Renewable energy generation is anticipated to grow at a compound annual rate of 18–20% in the current fiscal year and the next, driven by the addition of 75–85 gigawatts of capacity. This growth is supported by a robust pipeline of utility projects and an increase in commercial, industrial, and rooftop installations.
The rise in renewable power generation is expected to meet most of the incremental power demand in the country, according to the report. Plant load factors of thermal plants are projected to decline to 64–66% in the current and next fiscal years from 69% in the previous fiscal year.
More power purchase agreements are being signed, enhancing cash-flow visibility and stimulating a resurgence in thermal capital expenditure. This trend is likely to increase leverage for thermal producers over the next three to four years but maintain stable credit profiles due to strong cash flows and managed debt levels.
Power demand growth is predicted to slow to 1–2% in the current fiscal year due to early monsoons and a mild summer, before rebounding to 4–6% in the next fiscal year based on a low base, as forecasted by the agency. The compound annual growth rate is expected to be below 4% over the current and next fiscal years, compared to 5.6% over the last five fiscal years.

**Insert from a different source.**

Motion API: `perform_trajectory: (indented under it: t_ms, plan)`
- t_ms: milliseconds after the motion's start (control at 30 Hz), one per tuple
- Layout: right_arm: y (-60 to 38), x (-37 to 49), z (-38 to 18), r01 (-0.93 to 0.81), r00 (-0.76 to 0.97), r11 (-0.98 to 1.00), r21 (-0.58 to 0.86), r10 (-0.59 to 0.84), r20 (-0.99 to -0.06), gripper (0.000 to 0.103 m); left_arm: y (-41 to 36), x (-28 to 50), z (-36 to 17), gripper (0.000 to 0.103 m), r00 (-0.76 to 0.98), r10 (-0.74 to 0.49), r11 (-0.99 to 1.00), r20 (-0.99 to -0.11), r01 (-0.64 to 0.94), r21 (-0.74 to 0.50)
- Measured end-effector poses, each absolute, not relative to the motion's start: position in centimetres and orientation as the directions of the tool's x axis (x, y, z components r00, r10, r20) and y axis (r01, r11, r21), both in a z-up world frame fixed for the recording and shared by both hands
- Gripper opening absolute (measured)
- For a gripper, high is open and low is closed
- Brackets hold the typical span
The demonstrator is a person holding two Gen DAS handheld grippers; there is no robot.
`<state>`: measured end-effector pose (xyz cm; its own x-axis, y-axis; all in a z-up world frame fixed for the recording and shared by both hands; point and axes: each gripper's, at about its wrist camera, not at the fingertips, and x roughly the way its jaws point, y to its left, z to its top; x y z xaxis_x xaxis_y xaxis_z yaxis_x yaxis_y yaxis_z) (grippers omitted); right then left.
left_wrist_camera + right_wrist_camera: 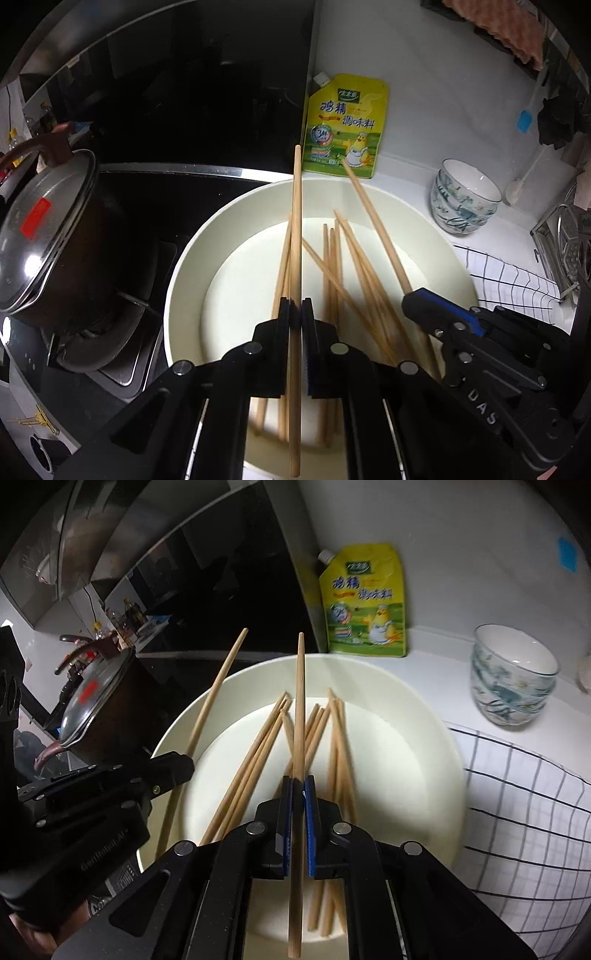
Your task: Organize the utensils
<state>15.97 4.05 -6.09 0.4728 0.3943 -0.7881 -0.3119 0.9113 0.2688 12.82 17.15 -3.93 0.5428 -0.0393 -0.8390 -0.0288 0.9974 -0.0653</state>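
Note:
A wide cream dish (pixel 192 258) (pixel 424 709) holds several loose wooden chopsticks (pixel 332 266) (pixel 258 746) lying crossed. My left gripper (pixel 295 310) is shut on one chopstick (pixel 296 221), which points away over the dish's far rim. From the right wrist view, that left gripper (pixel 186 762) is at the dish's left edge with its chopstick (pixel 218 686) slanting up. My right gripper (pixel 298 786) is shut on another chopstick (pixel 300 701) above the dish. In the left wrist view the right gripper (pixel 413 295) sits at the dish's right side, its chopstick (pixel 373 218) angled toward the pouch.
A dark pot with a glass lid (pixel 48 229) stands on the black stove to the left. A yellow seasoning pouch (pixel 343 125) leans against the wall behind the dish. Stacked patterned bowls (pixel 463 195) and a checked cloth (pixel 509 284) lie to the right, with a metal rack (pixel 561 243) beyond.

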Motion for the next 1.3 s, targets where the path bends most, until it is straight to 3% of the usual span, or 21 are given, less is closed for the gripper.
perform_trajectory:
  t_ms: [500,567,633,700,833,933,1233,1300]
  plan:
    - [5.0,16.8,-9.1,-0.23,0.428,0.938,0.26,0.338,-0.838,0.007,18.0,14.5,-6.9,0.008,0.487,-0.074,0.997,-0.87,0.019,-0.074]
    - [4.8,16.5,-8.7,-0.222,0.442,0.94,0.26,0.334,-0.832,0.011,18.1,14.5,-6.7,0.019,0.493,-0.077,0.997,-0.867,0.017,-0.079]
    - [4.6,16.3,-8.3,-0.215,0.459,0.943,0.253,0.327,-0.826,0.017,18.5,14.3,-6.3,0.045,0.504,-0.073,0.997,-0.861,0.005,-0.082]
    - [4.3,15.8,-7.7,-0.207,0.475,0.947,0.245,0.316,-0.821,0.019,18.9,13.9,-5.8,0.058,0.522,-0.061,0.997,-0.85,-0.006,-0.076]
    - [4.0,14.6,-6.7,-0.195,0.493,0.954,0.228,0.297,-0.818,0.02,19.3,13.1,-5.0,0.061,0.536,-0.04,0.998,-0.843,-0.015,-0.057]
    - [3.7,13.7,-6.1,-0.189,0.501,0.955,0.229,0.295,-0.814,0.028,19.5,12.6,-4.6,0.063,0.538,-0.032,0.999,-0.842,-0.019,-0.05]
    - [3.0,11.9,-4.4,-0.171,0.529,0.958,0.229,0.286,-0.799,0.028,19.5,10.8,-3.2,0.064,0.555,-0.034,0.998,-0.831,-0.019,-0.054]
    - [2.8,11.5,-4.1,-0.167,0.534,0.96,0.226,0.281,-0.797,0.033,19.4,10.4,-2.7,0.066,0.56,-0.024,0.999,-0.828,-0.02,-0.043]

“Despite its diminishing share, thermal power remains vital as the grid’s absorption of renewable energy is limited by its intermittent nature and the gradual adoption of energy storage solutions,” stated Manish Gupta, Deputy Chief Ratings Officer at Crisil Ratings. Independent Power Producers (IPPs) in the agency’s portfolio have witnessed a decline in leverage due to healthy cash flows, but a resurgence in capital expenditure is expected to peak leverage around 3 times by fiscal 2029, according to Dushyant Chauhan, Associate Director at Crisil Ratings.